▸ **Exercise objective**: Write out the data exactly, every line included.

▸ **Data shown**:

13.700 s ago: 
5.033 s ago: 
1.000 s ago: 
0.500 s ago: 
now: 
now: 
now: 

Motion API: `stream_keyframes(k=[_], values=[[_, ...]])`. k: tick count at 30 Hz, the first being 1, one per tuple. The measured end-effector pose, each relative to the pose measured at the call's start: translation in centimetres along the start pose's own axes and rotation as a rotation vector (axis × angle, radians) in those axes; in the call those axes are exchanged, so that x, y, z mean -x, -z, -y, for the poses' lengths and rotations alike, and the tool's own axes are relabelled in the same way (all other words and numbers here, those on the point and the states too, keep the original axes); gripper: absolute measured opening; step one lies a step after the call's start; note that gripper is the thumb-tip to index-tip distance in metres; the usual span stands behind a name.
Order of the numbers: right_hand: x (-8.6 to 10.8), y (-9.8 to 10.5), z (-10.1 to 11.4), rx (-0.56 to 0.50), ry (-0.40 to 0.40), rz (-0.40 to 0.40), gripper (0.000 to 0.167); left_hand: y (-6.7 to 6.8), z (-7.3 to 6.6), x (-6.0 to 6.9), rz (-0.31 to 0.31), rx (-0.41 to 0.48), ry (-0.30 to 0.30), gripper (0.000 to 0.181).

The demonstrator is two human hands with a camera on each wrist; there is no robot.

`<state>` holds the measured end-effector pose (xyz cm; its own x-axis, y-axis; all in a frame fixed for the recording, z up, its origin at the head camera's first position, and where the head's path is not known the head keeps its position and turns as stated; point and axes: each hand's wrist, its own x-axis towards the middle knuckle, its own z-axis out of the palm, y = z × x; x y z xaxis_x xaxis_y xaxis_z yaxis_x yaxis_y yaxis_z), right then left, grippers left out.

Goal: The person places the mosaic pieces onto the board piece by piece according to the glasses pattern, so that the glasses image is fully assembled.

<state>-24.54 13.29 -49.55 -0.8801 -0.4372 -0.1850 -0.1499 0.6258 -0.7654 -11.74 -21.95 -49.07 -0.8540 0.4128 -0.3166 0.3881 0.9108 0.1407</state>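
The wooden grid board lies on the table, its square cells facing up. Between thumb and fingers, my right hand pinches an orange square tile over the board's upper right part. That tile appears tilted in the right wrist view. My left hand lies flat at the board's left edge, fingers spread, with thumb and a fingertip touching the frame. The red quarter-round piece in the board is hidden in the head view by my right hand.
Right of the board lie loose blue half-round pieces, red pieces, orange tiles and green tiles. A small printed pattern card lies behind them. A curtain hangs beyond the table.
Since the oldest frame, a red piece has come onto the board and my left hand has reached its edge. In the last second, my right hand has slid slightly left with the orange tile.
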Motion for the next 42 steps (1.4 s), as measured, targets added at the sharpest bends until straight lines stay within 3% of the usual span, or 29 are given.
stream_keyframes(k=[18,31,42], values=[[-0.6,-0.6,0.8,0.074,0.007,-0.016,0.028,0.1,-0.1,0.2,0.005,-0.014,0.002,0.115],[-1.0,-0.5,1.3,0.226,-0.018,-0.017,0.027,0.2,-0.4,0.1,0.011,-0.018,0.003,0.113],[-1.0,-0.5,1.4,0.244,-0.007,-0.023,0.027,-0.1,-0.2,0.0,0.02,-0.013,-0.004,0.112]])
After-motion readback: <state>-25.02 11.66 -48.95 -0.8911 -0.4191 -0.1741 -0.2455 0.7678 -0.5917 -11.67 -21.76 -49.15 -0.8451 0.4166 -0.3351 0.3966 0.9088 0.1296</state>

▸ **Your solution**:
13.700 s ago: 
5.033 s ago: 
1.000 s ago: 
0.500 s ago: 
now: 
now: 
now: 

Motion API: `stream_keyframes(k=[_], values=[[_, ...]])`. k: tick count at 30 Hz, the first being 1, one per tuple. The measured end-effector pose, each relative to the pose measured at the call's start: translation in centimetres along the start pose's own axes and rotation as a rotation vector (axis × angle, radians) in those axes; in the call those axes are exchanged, so that x, y, z mean -x, -z, -y, for the poses' lengths and rotations alike, and the tool's own axes are relabelled in the same way (all other words and numbers here, those on the point and the states too, keep the original axes); gripper: absolute measured opening; step one lies a step after the call's start; note that gripper is the thumb-tip to index-tip distance in metres; the usual span stands behind a name.
Order of the numbers: right_hand: x (-8.6 to 10.8), y (-9.8 to 10.5), z (-10.1 to 11.4), rx (-0.56 to 0.50), ry (-0.40 to 0.40), rz (-0.40 to 0.40), gripper (0.000 to 0.167); left_hand: y (-6.7 to 6.8), z (-7.3 to 6.6), x (-6.0 to 6.9), rz (-0.31 to 0.31), rx (-0.41 to 0.48), ry (-0.30 to 0.30), gripper (0.000 to 0.181).

The demonstrator is two human hands with a camera on each wrist; there is no robot.

`<state>` holds the measured end-effector pose (xyz cm; its own x-axis, y-axis; all in a frame fixed for the recording, z up, its origin at the head camera's first position, and where the head's path is not known the head keeps its position and turns as stated; point and axes: each hand's wrist, its own x-axis towards the middle knuckle, its own z-axis out of the palm, y = z × x; x y z xaxis_x xaxis_y xaxis_z yaxis_x yaxis_y yaxis_z), right then left, grippers left out.

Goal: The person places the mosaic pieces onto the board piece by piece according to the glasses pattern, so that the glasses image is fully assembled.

<state>-24.54 13.29 -49.55 -0.8801 -0.4372 -0.1850 -0.1499 0.6258 -0.7654 -11.74 -21.95 -49.07 -0.8540 0.4128 -0.3166 0.3881 0.9108 0.1407</state>
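The wooden grid board lies on the table, its square cells facing up. Between thumb and fingers, my right hand pinches an orange square tile over the board's upper right part. That tile appears tilted in the right wrist view. My left hand lies flat at the board's left edge, fingers spread, with thumb and a fingertip touching the frame. The red quarter-round piece in the board is hidden in the head view by my right hand.
Right of the board lie loose blue half-round pieces, red pieces, orange tiles and green tiles. A small printed pattern card lies behind them. A curtain hangs beyond the table.
Since the oldest frame, a red piece has come onto the board and my left hand has reached its edge. In the last second, my right hand has slid slightly left with the orange tile.
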Motion for the next 42 steps (1.4 s), as measured, targets added at the sharpest bends until straight lines stay within 3% of the usual span, or 29 are given.
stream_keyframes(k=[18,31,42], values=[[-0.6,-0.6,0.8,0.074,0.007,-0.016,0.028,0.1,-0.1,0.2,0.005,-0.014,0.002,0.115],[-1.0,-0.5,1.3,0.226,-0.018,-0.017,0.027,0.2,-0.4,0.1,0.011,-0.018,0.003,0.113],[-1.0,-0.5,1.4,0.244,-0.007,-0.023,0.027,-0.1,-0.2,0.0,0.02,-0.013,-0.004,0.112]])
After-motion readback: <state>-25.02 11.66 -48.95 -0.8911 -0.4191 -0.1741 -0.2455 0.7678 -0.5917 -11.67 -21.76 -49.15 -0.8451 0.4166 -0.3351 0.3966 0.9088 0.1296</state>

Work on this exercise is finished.